(PROBLEM TO WORK ON) After finding the line containing "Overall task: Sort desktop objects" below, please output that line and each following one through the line containing "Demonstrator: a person", exactly as written.

(DATA SEGMENT)
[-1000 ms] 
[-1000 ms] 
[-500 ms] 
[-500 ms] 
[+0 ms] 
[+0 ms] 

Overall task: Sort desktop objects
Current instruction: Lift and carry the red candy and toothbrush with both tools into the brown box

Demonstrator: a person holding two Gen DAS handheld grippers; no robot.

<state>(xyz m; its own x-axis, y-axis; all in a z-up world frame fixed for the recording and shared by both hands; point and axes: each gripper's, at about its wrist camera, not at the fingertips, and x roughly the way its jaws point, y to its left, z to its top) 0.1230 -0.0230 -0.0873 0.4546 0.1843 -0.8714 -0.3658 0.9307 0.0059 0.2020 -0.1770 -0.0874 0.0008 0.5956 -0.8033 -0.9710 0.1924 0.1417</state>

(EXERCISE ANSWER)
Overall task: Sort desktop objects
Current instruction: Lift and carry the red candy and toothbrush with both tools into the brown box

Demonstrator: a person holding two Gen DAS handheld grippers; no robot.

What was produced is the complete output.